Edito.
- vincent beckers-smetana

- 4 avr. 2023
- 2 min de lecture
Dernière mise à jour : 11 avr. 2023
En allant déposer un colis, j’ai croisé à nouveau en ville une jeune femme que j’avais rencontrée à la librairie, elle cherchait à découvrir la Bible et elle était venue avec une de ses amies en choisir une, son amie lui disait quelque chose qui m’avait frappé, elle disait tu vas voir, ce livre c’est de la bombe, ça va faire bouger tes lignes, tu vas commencer à lire et il va se passer un truc. Et vous savez pourquoi ? me dit l’autre tout sourire, là en pleine rue. Parce que Jésus, c’est le bien absolu.

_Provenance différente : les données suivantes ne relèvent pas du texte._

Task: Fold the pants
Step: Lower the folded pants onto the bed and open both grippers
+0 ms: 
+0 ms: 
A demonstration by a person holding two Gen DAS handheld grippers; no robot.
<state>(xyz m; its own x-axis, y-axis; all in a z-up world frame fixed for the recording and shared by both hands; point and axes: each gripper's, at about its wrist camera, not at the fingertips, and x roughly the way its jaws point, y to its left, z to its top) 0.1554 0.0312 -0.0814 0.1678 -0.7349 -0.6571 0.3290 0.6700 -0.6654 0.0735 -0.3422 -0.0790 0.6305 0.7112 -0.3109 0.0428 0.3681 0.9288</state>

Et pourtant curieuse affaire, le signe que Jésus trace s’épanouit à la croix. La croix, indécence et scandale absolu, sachant qu’étymologiquement le scandale, skandalon en grec, est le caillou sur lequel on bute et qui fait tomber. Cette croix qui raconte le Christ, appelé Parole de Dieu, fils de Dieu, Seigneur et sauveur du monde bafoué, mis à mort si jeune, renié par ses disciples, rejeté par l’autorité religieuse et l’élite intellectuelle de son temps, mais aussi par tant de quidams déçus de ce non-avènement, refusant pour leur vie l’intranquillité humble, saine et libératrice qu’il proposait. Enigme totale.
Or la croix est la réponse que Dieu a apportée à cette énigme, et c’est précisément cette logique paradoxale a accompagné les premiers chrétiens, souligne le théologien et écrivain Antoine Nouïs. A travers les luttes, les dangers et les souffrances, ils ont vécu dans l’assurance que Dieu partageait leur chemin. La croix était un scandale, elle est devenue une expérience de vie. Elle était signe d’abandon, elle est devenue signe d’une présence dans l’épreuve. Elle était signe de malédiction, elle est devenue la marque de la foi.
Oui, croire à la résurrection, c’est accéder au bouleversement radical, à l’inspiration sacrée, à cette stupeur que vivent les femmes devant le tombeau vide (littéralement ektasis en grec, un trouble, un dérangement de l’esprit) comme une véritable révolution de notre pensée, dit l’écrivain Frédéric Boyer. Fonder sa foi sur la résurrection du Christ, c’est accéder au terme de l’impossible, nos impossibles ne nous retiennent plus, croire en cet impossible nous rend à la vie, et à son infini possible : le tombeau est vide, ce qui se passe est à vivre, se relever, inspirer, saisir l’objet même de notre espérance, l’amour total du Christ, ce bien absolu.